=== Begin Enclosure ===

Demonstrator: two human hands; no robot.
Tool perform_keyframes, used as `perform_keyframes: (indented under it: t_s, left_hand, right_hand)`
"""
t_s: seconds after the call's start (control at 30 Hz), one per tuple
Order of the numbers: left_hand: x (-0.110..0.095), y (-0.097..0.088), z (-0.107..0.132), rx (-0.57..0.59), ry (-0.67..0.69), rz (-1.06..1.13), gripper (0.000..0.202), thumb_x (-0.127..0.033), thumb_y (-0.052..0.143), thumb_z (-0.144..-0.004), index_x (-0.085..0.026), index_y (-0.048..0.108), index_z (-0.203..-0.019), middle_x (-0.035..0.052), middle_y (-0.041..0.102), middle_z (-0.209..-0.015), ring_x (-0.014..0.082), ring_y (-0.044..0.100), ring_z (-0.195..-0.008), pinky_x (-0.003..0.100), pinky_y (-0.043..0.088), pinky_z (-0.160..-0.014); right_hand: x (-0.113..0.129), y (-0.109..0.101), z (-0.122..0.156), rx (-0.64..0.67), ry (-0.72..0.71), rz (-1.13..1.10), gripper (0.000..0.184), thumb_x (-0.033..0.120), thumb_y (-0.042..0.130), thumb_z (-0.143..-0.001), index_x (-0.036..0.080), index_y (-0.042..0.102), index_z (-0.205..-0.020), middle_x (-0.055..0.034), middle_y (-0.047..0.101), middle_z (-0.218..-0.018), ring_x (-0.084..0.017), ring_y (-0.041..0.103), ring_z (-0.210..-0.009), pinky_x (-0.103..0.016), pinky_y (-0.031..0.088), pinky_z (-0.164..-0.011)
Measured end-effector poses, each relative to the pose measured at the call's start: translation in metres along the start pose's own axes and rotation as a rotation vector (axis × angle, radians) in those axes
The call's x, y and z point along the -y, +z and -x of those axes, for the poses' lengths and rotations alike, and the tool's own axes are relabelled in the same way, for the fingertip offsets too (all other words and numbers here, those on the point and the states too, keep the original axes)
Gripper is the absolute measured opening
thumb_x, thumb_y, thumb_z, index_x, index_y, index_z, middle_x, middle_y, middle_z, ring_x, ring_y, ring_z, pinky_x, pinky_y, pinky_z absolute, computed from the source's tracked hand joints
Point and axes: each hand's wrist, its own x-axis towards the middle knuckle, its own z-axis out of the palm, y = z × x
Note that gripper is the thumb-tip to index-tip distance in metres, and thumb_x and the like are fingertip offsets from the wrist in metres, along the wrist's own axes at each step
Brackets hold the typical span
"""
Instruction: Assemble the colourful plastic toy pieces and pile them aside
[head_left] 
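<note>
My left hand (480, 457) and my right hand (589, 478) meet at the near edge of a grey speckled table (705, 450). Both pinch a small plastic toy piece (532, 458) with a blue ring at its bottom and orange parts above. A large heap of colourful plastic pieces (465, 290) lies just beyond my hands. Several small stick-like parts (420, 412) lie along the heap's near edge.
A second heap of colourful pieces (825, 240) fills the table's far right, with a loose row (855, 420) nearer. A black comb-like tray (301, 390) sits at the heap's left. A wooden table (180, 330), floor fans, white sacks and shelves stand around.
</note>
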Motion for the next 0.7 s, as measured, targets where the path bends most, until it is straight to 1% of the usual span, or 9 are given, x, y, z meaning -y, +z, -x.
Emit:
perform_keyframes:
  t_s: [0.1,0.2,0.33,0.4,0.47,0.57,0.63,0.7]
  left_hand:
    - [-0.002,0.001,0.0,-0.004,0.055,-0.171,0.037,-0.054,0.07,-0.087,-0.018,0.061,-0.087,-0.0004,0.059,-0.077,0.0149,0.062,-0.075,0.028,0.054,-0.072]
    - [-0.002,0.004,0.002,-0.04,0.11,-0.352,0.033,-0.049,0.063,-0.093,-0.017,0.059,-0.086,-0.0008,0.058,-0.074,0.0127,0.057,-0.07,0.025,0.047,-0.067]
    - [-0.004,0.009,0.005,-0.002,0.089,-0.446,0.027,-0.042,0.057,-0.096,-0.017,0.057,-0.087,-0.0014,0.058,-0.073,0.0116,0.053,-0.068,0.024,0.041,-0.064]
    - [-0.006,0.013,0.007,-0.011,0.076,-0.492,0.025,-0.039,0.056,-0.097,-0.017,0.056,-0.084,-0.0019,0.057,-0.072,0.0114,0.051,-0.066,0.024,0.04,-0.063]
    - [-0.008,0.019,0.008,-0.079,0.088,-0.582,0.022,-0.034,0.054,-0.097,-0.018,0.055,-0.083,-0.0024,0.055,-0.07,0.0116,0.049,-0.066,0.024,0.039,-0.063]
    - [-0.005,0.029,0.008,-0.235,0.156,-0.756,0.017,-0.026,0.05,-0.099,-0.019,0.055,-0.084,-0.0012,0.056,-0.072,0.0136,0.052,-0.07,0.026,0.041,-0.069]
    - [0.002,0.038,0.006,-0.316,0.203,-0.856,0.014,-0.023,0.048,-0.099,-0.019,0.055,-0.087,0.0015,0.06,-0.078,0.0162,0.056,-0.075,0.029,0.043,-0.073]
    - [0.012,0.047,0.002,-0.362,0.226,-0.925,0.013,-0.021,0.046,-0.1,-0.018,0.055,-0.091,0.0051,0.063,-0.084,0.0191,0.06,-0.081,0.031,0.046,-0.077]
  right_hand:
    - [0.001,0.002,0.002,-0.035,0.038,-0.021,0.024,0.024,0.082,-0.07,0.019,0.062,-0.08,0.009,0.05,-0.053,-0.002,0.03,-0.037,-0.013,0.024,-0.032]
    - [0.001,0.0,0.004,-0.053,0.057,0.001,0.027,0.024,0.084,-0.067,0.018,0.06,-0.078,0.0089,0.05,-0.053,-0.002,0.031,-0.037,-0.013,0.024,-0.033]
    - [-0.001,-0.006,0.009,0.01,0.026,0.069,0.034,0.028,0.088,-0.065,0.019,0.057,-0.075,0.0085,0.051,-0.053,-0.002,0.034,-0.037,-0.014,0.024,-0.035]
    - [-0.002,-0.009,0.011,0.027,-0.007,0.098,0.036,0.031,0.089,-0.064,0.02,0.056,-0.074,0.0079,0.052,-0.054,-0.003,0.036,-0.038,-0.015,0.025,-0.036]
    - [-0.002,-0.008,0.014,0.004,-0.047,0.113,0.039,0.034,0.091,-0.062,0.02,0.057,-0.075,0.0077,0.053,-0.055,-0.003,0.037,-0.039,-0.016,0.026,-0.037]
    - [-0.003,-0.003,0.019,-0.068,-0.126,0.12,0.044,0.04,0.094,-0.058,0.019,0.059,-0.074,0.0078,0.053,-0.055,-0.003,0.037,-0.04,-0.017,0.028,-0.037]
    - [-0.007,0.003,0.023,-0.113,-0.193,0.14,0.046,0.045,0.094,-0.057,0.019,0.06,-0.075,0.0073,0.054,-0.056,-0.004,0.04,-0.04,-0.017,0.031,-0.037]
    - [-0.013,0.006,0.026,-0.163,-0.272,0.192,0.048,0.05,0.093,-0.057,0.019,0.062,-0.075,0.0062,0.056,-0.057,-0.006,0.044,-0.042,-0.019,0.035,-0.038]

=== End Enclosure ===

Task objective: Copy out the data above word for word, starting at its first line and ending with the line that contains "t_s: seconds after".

Your response:
Demonstrator: two human hands; no robot.
Tool perform_keyframes, used as `perform_keyframes: (indented under it: t_s, left_hand, right_hand)`
"""
t_s: seconds after the call's start (control at 30 Hz), one per tuple

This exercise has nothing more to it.